Other vendors are taking an “API-first” approach to CIAM, which allows organizations with in-house expertise to extend their existing IAM infrastructure to accommodate consumer use cases better. The API-first approach also permits in-house developers to easily “bolt-on” CIAM features to existing or legacy Line of Business applications, without necessarily investing in a full-size CIAM solution. Identity API platforms are not always completely assembled products and services. Rather, these platforms are collections of tools, code, and templates. Identity API platforms may contain many open source elements, and generally leverage well-known standards. KuppingerCole is also producing a Leadership Compass focuses on Identity API platforms.
In this report we consider three major categories of CIAM products and services: the all-in-one turn-key solutions; solutions which need to be installed, configured, and perhaps extended with customization; and those which may require extensive assembly, integration, and some coding.
The three genres of CIAM:
- Turn-key CIAM: Organizations deploying CIAM solutions often have markedly different requirements. Some may already be embracing the cloud and mostly utilize SaaS solutions. Generally, these organizations have small IT staffs, preferring the “outsourced” approach. For these kinds of companies, a turn-key SaaS-based CIAM solution would work best. It fits with the existing architecture, whether explicit or not, and it’s highly unlikely that a CIO would hire a staff just to manage a CIAM system. Thus, these solutions don’t usually require a lot of effort by IT staff to deploy and maintain. Turn-key CIAMs often include lots of marketing analytics capabilities within the platform, which can be accessed and extended by customer marketing teams. Such packaged solutions may offer less flexibility from an IT standpoint, but function well for many organizations.
- SysAdmin CIAM: Other organizations have adequate IT staffs and their own data centers. The choice for approach to CIAM can become more difficult in this case. If the organization has a cloud migration strategy, it may make sense to start all new projects, including CIAM as SaaS. However, if they have enterprise IAM, there may already be some mixing of employee and customer data. Some companies decide to add CIAM as a new instance of their enterprise IAM, if their enterprise IAM has sufficient consumer-facing features. Others may have specific requirements, often around authenticator types supported or intelligence-to-risk-engine integration that are best achieved with a more configurable CIAM solution. This style of CIAM solution requires more expertise from system administrators, since these systems generally run on-premises or in IaaS. In many cases, marketing and identity analytics reports may be more basic within the solution, but accessible by 3rd-party analytics tools.

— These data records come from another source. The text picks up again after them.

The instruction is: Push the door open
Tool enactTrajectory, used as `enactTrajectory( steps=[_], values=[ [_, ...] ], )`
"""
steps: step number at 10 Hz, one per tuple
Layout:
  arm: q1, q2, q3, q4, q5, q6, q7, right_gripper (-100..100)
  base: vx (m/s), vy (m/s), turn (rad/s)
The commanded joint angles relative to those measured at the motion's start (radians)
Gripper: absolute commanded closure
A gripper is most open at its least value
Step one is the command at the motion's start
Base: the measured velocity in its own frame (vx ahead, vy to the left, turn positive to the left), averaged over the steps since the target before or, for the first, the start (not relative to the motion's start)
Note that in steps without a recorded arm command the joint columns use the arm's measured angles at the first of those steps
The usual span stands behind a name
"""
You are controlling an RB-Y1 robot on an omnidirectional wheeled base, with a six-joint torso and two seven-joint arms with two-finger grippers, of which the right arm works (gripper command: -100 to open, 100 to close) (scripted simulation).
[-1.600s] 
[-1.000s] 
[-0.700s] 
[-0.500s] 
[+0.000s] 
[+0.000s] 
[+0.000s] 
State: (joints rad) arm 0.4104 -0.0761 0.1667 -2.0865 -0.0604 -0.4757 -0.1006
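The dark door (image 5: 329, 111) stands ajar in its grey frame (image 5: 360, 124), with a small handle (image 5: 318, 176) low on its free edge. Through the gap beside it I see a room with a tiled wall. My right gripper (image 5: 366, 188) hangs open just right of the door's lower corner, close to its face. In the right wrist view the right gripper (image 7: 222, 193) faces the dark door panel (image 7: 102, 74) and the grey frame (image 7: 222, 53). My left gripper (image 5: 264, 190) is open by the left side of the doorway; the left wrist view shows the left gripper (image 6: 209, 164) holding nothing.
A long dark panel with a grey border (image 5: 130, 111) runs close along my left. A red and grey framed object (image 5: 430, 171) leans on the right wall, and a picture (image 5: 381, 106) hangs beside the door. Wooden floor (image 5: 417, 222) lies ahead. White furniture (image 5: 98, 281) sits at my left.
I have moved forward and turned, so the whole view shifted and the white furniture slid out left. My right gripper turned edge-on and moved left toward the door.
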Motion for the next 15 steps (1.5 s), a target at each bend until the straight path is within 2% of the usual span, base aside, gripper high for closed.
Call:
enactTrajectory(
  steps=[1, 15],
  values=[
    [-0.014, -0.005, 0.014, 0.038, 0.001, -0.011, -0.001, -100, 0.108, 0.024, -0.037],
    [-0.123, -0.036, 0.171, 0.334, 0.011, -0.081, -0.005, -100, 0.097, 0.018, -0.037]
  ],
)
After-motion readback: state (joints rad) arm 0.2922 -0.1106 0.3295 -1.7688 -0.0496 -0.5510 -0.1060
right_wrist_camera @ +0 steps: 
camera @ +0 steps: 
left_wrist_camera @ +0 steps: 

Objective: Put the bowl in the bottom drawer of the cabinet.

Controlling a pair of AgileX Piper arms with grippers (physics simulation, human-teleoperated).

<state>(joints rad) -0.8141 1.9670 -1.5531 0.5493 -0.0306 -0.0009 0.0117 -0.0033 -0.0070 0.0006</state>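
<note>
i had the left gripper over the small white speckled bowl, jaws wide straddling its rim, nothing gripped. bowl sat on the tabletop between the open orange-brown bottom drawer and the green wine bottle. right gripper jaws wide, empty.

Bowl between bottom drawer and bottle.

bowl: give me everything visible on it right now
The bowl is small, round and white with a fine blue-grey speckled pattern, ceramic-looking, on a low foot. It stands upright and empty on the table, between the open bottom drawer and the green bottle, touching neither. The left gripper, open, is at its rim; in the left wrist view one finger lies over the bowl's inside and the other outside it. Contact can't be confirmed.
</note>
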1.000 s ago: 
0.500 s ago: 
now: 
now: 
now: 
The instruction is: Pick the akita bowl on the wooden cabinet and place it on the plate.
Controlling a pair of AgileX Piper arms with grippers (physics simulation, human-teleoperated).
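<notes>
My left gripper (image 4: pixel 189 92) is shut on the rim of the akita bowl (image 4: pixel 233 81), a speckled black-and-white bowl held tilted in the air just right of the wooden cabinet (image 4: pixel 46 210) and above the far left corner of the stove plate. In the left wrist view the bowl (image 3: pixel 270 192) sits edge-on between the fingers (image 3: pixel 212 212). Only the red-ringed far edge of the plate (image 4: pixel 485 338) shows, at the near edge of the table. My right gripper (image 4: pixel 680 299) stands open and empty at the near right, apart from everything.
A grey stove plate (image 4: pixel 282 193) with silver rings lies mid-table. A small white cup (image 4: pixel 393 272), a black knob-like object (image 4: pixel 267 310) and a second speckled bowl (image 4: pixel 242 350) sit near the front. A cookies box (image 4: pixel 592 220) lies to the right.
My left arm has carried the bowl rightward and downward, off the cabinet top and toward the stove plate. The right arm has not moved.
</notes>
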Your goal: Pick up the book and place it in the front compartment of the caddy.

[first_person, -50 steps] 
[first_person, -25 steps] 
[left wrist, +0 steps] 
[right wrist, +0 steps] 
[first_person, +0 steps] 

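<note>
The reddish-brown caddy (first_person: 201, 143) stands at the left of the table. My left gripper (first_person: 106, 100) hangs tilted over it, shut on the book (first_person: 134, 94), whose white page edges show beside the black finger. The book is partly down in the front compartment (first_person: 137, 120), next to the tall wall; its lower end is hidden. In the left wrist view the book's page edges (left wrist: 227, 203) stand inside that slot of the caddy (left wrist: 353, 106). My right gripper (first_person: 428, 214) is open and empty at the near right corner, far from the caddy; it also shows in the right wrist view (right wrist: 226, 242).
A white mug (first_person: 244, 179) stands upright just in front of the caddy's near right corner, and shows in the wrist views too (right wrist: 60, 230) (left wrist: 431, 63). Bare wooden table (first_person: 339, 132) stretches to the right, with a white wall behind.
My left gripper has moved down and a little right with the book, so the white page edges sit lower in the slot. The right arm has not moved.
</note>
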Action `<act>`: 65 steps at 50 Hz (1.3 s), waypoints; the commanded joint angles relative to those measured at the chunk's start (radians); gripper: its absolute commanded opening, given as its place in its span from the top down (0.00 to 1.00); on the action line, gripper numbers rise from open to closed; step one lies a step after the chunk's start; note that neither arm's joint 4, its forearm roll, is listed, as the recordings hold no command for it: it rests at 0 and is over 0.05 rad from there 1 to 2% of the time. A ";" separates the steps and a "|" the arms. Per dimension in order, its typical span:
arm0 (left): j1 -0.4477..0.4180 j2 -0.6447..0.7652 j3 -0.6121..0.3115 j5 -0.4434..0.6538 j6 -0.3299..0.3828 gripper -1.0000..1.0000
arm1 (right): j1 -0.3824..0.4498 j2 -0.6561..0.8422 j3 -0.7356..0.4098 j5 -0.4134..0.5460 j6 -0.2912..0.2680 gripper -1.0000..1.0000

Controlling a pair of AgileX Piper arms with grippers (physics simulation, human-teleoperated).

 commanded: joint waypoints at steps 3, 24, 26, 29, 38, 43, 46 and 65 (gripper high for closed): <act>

- Dev-centric CIAM: Lastly, some organizations may want a completely customizable CIAM solution. Some may have a predilection for open-source and build their own from components. Others only need limited CIAM functionality, such as wrapping a single consumer-facing application with a CIAM layer. In these cases, SaaS and fully packaged CIAM solutions may not be the best fit. Dev-centric CIAMs allow customers to build a modular solution around existing infrastructure or services, without having to buy more features and functionality than needed. As the name implies, in order to successfully deploy a Dev-centric CIAM system, knowledgeable developers are required and will have the most work to do.
In Chapter 5, the differences in these categories are represented in the spider charts as “DIY”. Turn-key solutions have low DIY values, whereas SysAdmin or Dev-centric CIAM products have higher DIY ratings. Each vendor entry in Chapter 5 will have more information about vendor subjects.